The company has taken an order to deliver four aircraft to Thai operator Bangkok Airways. This comes under orders it has received for 130 aircraft to be delivered to customers in Asia Pacific from now until 2022, Janitza said.
At present the company has 20 aircraft operating in Thailand.
Janitza added that its parent company Airbus has been expanding its investment to develop a maintenance centre at U-Tapao airport under a collaboration with Thai Airways International Plc. The project in Rayong forms a part of the group’s efforts to support its business in Thailand.

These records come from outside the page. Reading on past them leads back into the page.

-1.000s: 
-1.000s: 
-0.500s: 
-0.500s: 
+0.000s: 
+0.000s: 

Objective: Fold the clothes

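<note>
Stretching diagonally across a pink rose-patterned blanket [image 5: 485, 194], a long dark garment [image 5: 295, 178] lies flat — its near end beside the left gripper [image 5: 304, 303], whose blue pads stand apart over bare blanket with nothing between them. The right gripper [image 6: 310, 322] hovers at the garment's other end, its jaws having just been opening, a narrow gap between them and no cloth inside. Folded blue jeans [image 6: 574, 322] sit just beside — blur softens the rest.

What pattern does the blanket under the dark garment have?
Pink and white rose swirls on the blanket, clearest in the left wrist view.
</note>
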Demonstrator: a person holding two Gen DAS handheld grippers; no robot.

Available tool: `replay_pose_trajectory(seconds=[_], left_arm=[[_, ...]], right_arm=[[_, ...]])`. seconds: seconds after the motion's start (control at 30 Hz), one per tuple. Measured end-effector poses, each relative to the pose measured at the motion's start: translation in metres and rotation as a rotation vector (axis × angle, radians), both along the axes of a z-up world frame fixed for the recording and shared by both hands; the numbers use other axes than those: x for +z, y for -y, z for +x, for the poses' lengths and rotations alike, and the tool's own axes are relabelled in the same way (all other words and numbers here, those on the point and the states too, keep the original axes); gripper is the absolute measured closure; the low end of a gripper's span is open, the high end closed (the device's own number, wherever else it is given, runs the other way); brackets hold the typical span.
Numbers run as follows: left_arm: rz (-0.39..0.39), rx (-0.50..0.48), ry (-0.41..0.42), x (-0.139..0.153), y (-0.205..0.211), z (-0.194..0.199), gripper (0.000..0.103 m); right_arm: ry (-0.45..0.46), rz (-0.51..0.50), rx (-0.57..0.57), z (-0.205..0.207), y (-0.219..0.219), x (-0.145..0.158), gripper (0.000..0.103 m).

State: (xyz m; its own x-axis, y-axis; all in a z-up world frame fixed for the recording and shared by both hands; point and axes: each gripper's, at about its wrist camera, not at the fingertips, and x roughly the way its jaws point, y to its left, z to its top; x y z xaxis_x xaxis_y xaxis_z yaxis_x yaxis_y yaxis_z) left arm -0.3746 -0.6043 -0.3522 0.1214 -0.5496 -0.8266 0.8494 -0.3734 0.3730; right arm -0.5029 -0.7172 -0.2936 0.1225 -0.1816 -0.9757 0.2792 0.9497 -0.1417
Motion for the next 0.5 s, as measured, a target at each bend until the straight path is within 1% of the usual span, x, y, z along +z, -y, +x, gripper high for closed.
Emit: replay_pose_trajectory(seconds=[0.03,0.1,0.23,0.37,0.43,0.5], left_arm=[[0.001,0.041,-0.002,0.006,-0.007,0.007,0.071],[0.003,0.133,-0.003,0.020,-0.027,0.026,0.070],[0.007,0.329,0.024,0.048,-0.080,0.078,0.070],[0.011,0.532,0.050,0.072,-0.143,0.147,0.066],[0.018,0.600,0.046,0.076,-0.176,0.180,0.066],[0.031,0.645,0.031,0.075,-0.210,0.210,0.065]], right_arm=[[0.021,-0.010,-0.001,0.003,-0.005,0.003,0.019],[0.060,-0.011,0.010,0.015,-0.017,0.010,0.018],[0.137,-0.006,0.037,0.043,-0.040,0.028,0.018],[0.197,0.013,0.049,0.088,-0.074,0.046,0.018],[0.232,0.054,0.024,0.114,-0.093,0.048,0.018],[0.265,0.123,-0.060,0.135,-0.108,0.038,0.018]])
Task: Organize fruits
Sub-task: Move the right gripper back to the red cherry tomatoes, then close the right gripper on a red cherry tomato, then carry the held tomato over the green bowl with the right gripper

A major stake is held in ATR by Airbus and Leonardo. The company has a production plant in Toulouse in southern France. ATR bills itself as the world leader in the market for regional aircraft of up to 90 seats.
Brisk sales pace
ATR has sold nearly 1,700 aircraft and has more than 200 operators in more than 100 countries.
ATR says its turboprops provide airlines with the best opportunities for operating short-haul routes at a low operating cost. Airlines servicing smaller markets need more fuel efficient-aircraft to continue operating regular flights between regional airports and to main airports and hubs.
For 2017, the company reported turnover of US$1.8 billion.
The company expects to increase its market share in turboprops in Asia-Pacific, especially in Indonesia, the Philippines, and Taiwan. This is due to strong demand, boosted by moves in most Asia- Pacific countries to sign agreements for new air routes that will drive the demand for turboprops.
Janitza said the growth in demand for Asia-Pacific would be stronger than that forecast for Europe and the United States.
Indonesia is ATR’s largest market, with 99 aircraft in operation. It is followed by the Philippines with 22 aircraft.
The company has opened a facility housing a customer service centre, a spare parts warehouse and a training centre in Singapore that will support its business in Asia, Janitza said.